=== Task item ===
What is needed is an exact reproduction of the lines in the records below, starting at the line with "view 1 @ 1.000" and ending at the line with "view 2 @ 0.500", both included, and nothing else; pictures stay out.

=== Records from a collection ===

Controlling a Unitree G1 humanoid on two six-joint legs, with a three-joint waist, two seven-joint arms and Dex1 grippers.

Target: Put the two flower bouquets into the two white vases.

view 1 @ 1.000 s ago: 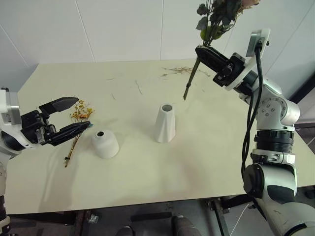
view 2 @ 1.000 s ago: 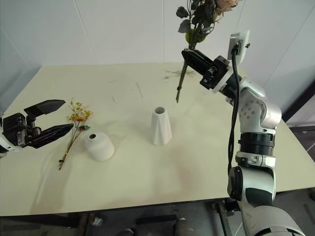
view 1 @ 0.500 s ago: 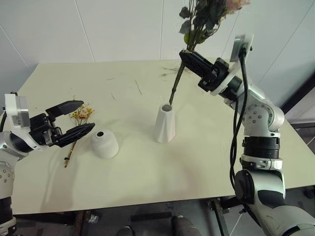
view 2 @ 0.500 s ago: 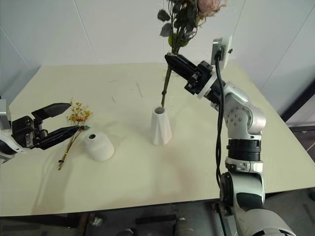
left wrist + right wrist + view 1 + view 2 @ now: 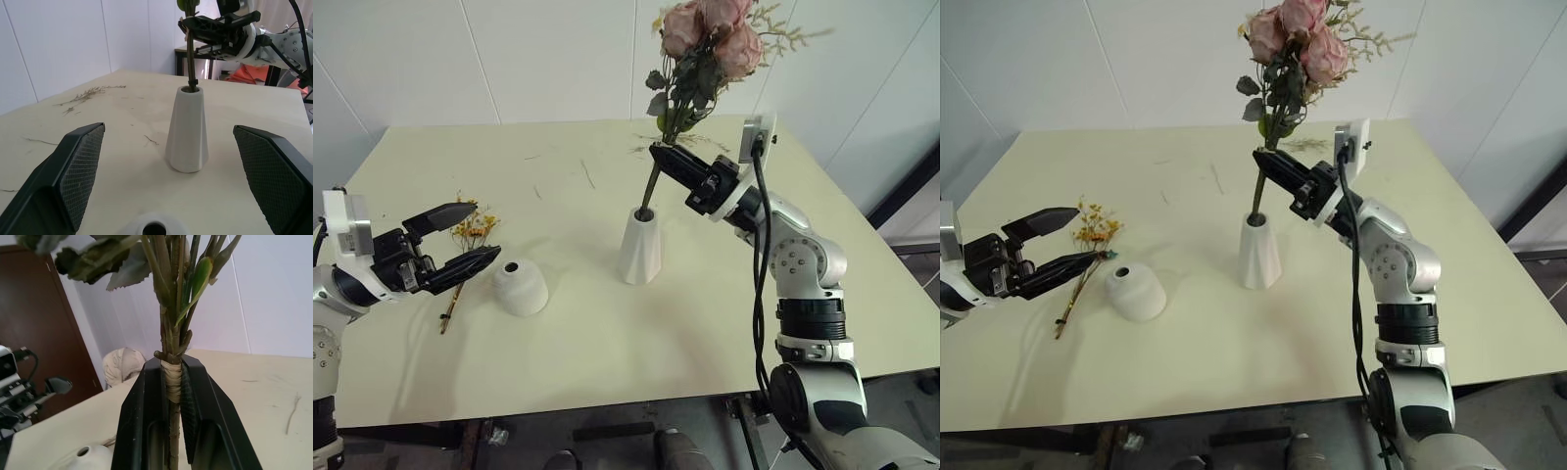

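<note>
My right gripper [image 5: 664, 160] is shut on the wrapped stems [image 5: 172, 382] of the larger flower bouquet [image 5: 705, 39], pink roses up. The stem end stands in the mouth of the tall white vase [image 5: 641, 250], mid-table; the left wrist view shows the same vase [image 5: 187, 132] with the stem inside. The short white vase [image 5: 520, 285] sits to its left. The small yellow-orange bouquet [image 5: 470, 233] lies flat on the table beside that vase. My left gripper [image 5: 481, 230] hovers over this sprig, open and holding nothing, its fingers [image 5: 78, 166] wide apart.
The pale table [image 5: 607, 343] carries loose dried twigs [image 5: 671, 140] near its far edge and a few stray bits at the back left. White wall panels rise behind the table. The front half of the tabletop is bare.
My right gripper has come down and to the left with the rose bouquet, and the stem end has gone from hanging right of the tall vase into its mouth. The left gripper has kept still.
</note>
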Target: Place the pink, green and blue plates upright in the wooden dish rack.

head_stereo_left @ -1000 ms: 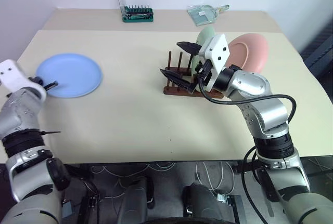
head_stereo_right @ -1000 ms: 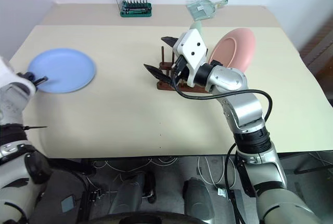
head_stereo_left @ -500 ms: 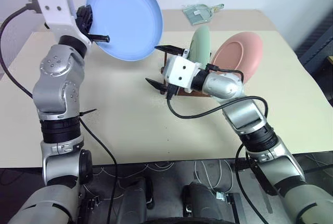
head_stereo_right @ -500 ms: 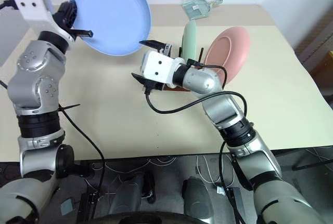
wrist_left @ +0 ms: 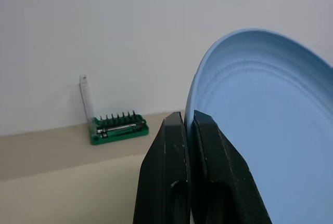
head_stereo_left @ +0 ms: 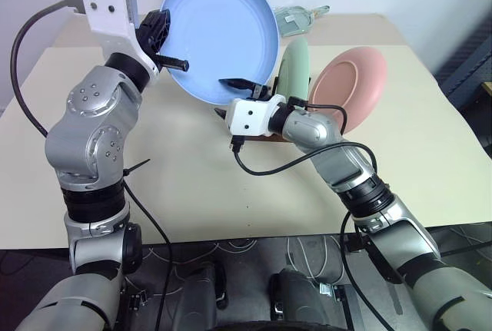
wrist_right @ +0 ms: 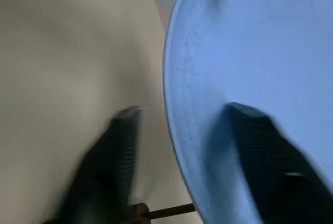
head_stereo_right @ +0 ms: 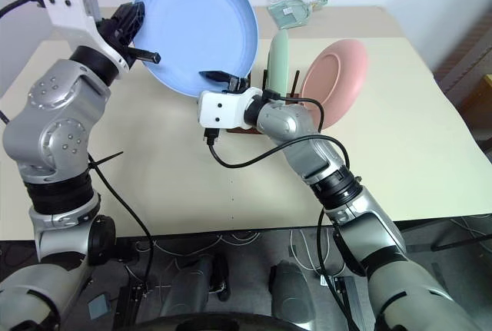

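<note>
Blue plate [head_stereo_left: 219, 31] up in the air, left gripper [head_stereo_left: 171, 39] clamped on its rim, right gripper [head_stereo_left: 234, 97] straddling its lower edge.
Left fingers [wrist_left: 174, 182] pinch the rim tight; plate is tilted, face toward the camera, above the bench [head_stereo_left: 192, 185] and just left of the rack [head_stereo_right: 254, 125]. Right fingers [wrist_right: 122, 146] sit one each side of the plate's lower edge, not clenched; can't tell if they touch it. Green plate [head_stereo_left: 292, 70] stands upright in the rack, pink plate [head_stereo_left: 350, 85] leans in beside it on the right. Green bit case [wrist_left: 118, 129] sits at the bench's far edge by the wall.
</note>
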Robot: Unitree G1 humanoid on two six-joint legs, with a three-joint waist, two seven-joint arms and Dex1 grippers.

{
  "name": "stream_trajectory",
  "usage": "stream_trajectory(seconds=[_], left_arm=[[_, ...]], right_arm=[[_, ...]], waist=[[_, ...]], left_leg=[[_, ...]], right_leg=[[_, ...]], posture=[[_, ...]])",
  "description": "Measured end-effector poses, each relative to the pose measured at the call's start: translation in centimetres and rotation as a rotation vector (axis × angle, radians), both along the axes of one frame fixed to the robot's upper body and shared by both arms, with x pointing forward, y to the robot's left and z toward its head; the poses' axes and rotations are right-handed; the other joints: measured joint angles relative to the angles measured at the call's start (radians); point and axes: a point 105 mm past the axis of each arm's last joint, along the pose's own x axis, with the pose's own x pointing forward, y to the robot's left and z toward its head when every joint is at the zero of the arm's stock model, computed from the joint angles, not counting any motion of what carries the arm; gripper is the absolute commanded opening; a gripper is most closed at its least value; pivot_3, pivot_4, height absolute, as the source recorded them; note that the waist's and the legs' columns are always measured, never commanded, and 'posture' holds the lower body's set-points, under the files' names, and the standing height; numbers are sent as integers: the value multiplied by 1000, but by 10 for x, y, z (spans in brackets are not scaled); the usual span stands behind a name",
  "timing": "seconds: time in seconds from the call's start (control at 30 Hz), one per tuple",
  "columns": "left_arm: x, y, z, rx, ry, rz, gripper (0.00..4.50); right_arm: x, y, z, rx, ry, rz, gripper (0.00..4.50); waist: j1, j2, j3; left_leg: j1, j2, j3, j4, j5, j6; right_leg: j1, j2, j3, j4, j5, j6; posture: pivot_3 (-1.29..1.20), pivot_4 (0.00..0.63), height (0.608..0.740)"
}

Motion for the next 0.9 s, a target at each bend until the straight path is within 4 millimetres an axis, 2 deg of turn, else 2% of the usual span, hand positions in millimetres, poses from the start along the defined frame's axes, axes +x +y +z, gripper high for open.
stream_trajectory(seconds=[0.07,0.3,0.4,0.5,0.57,0.6,0.63,0.73,0.9], left_arm=[[0,4,-1,2,5,13,0],[1,9,-3,-76,28,-8,0],[1,9,-3,-149,36,-42,1042],[-1,9,2,-216,19,-84,2599],[-3,15,14,-305,-27,-99,3604],[-5,22,22,-352,-59,-93,4181],[-6,32,31,-402,-96,-74,4478],[-9,67,43,-512,-169,12,4478],[-13,133,28,-418,-179,222,4478]], right_arm=[[0,0,0,-11,-13,2,74],[-2,2,0,-36,-46,10,28],[-3,3,0,-41,-56,12,0],[-2,2,-1,-43,-49,4,0],[-2,2,-2,-45,-48,5,0],[-2,2,-3,-43,-47,7,0],[-3,3,-3,-42,-45,10,0],[-4,4,-6,-37,-36,20,0],[-10,13,5,89,17,69,0]], waist=[[-1,0,0],[0,0,0],[0,0,0],[0,0,0],[-1,0,0],[-1,0,0],[-2,0,0],[-5,0,0],[-5,0,0]], left_leg=[[0,0,0,0,0,0],[0,0,0,0,0,0],[0,0,0,0,0,0],[0,0,-1,0,0,0],[0,0,-1,0,0,0],[0,0,-1,0,0,0],[1,0,-1,0,0,0],[1,0,-1,0,0,0],[1,0,-1,0,1,-1]], right_leg=[[0,0,0,0,0,0],[0,0,0,0,0,0],[0,0,0,0,0,0],[1,0,0,0,0,0],[1,0,0,0,0,0],[1,0,0,0,0,0],[1,0,0,0,0,0],[1,0,0,0,0,0],[1,1,0,0,0,0]], posture=[[0,150,732],[0,150,732],[0,150,732],[0,150,732],[0,150,732],[0,150,732],[0,150,732],[0,150,732],[0,150,732]])
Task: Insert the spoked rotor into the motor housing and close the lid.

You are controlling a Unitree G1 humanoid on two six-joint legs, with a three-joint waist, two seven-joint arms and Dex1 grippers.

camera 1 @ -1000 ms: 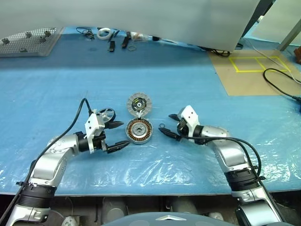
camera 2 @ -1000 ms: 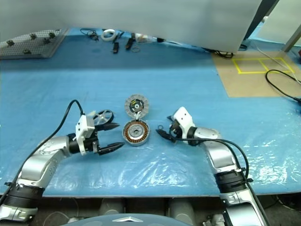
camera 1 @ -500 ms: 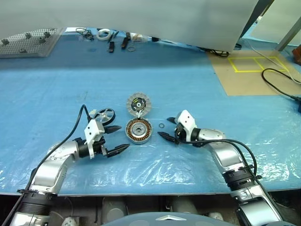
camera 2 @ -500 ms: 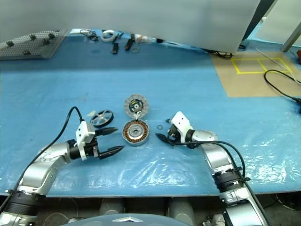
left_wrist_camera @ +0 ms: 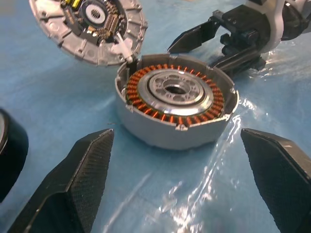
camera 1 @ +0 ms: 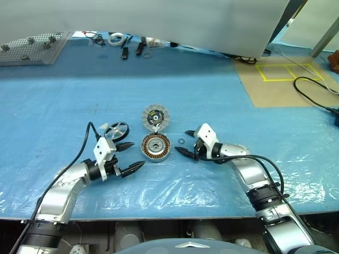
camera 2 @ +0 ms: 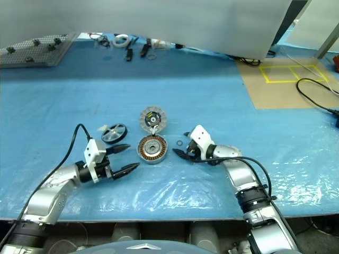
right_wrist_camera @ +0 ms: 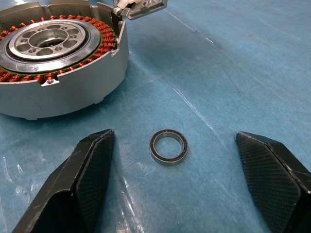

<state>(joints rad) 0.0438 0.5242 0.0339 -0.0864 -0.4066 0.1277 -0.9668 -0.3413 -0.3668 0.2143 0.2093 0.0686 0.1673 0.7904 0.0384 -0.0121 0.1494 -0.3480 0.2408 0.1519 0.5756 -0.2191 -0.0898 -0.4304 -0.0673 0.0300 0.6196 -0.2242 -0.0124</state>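
Both your arms have sunk toward the table: left claw (camera 1: 130, 156) spread, lower left beside the spoked rotor (camera 1: 117, 130); motor housing (camera 1: 157, 146) centre, lid (camera 1: 155, 116) above; right claw (camera 1: 185, 142) spread, empty.
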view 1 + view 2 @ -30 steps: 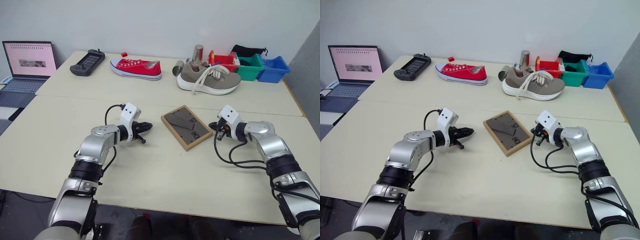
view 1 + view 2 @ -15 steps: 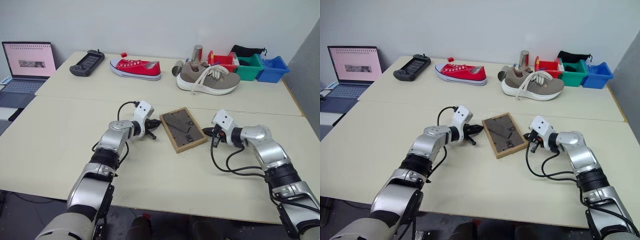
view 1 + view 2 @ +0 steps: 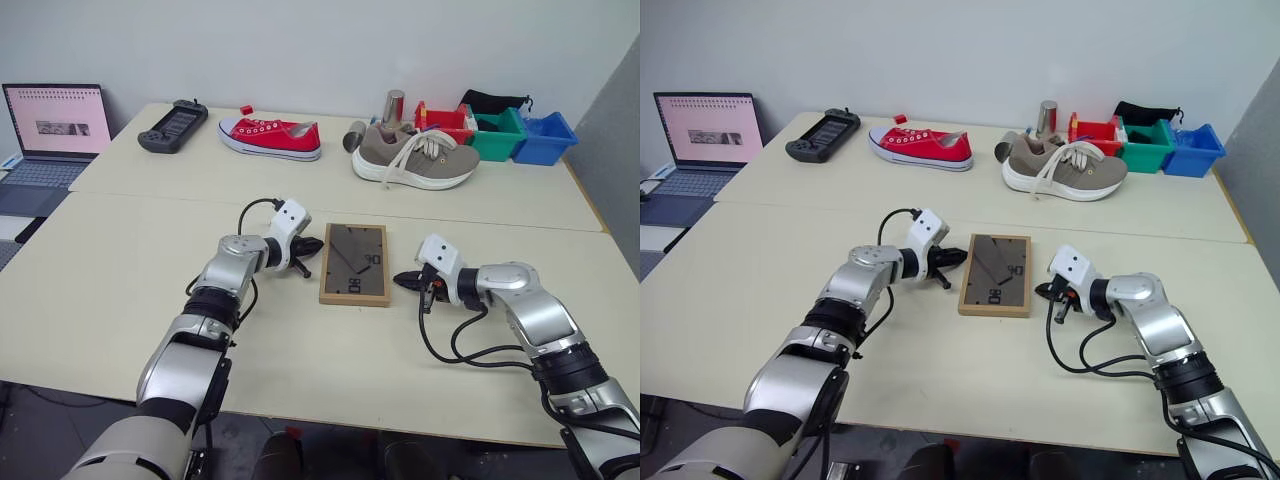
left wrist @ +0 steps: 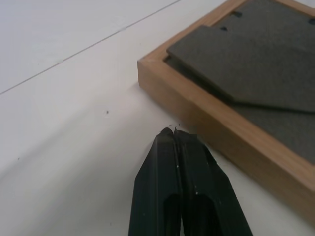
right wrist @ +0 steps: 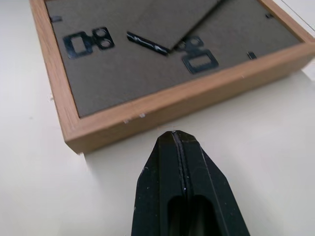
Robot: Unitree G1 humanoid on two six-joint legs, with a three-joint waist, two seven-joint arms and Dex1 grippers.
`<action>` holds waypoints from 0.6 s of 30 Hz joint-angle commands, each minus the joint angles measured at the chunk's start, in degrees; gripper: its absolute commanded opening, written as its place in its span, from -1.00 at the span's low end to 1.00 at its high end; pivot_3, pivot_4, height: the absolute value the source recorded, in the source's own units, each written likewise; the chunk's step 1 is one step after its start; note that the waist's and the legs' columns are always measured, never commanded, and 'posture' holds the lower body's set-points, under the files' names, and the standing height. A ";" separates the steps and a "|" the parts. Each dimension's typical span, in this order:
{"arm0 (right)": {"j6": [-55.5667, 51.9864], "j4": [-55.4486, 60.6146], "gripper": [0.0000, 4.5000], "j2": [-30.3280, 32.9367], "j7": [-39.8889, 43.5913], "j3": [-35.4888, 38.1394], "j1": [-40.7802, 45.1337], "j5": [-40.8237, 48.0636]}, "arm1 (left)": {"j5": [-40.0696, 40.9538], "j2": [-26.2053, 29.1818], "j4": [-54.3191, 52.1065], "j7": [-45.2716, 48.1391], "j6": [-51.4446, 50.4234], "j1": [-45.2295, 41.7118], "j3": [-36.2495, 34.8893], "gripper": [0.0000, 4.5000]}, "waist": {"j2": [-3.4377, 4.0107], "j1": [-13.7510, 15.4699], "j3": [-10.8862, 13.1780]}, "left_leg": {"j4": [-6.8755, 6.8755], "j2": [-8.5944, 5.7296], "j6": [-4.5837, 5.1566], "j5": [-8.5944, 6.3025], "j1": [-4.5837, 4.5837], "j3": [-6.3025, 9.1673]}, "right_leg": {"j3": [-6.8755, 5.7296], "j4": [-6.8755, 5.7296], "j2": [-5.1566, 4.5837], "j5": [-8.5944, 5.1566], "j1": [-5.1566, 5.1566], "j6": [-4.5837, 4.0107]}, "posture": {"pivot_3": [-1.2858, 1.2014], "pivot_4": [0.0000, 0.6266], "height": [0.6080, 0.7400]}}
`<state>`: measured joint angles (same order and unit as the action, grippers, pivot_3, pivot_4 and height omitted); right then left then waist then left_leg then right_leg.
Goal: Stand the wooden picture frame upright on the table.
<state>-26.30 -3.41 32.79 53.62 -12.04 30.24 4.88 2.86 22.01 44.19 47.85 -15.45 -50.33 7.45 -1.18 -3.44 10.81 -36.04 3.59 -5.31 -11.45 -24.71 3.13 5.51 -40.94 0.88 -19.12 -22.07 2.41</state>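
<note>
Red sneaker (image 3: 271,137), grey sneaker (image 3: 415,158), a game controller (image 3: 173,125) and coloured bins (image 3: 500,135) sit along the table's (image 3: 100,290) far side, well apart from the wooden picture frame (image 3: 354,264), which lies flat, back panel up. Left gripper (image 3: 312,245) and right gripper (image 3: 402,281) flank it, both pinched closed and empty, tips just beside its edges.

The frame (image 3: 354,264), a light-wood rectangle, lies flat on the cream desk (image 3: 120,280), face down, dark grey back panel up with its stand flap folded flat. It sits just before the desk's seam.
</note>
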 commanded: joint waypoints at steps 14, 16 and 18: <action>1.46 -3.26 -1.00 -5.99 -4.81 -0.38 4.91 -0.81 | 3.97 3.20 -24.83 6.94 -12.98 9.61 0.37 -0.98 | 0.00 0.14 0.00 | -0.01 0.01 -0.01 0.00 -0.01 0.00 | 0.00 -0.03 -0.01 0.00 -0.01 0.00 | 0.03 -0.52 1.00; 1.01 -2.21 -1.00 -5.72 -3.63 -0.55 4.48 -0.25 | 4.60 3.52 -27.77 7.81 -14.64 10.79 0.46 -0.98 | 0.00 0.14 0.00 | 0.00 0.01 -0.01 0.00 0.00 0.01 | -0.01 -0.04 -0.01 0.00 -0.01 0.00 | 0.03 -0.52 1.00; -0.08 -0.34 -1.00 -5.53 -3.05 -0.41 3.89 0.42 | 5.16 4.70 -31.95 9.11 -17.22 12.67 1.22 -0.98 | 0.00 0.11 0.00 | -0.01 0.01 0.00 0.00 -0.01 0.00 | 0.00 -0.03 -0.01 0.00 -0.01 0.00 | 0.03 -0.52 1.00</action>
<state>-25.81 -8.25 27.27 49.07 -12.66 34.05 3.45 5.64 26.27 18.39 54.64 -30.77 -38.40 7.71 -1.18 -3.33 10.81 -36.04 3.60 -5.31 -11.44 -24.71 3.14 5.51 -40.98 0.87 -19.12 -22.08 2.41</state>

=== Written solution ===
view 1 @ 1.000 s ago: 
view 2 @ 1.000 s ago: 
view 1 @ 0.500 s ago: 
view 2 @ 0.500 s ago: 

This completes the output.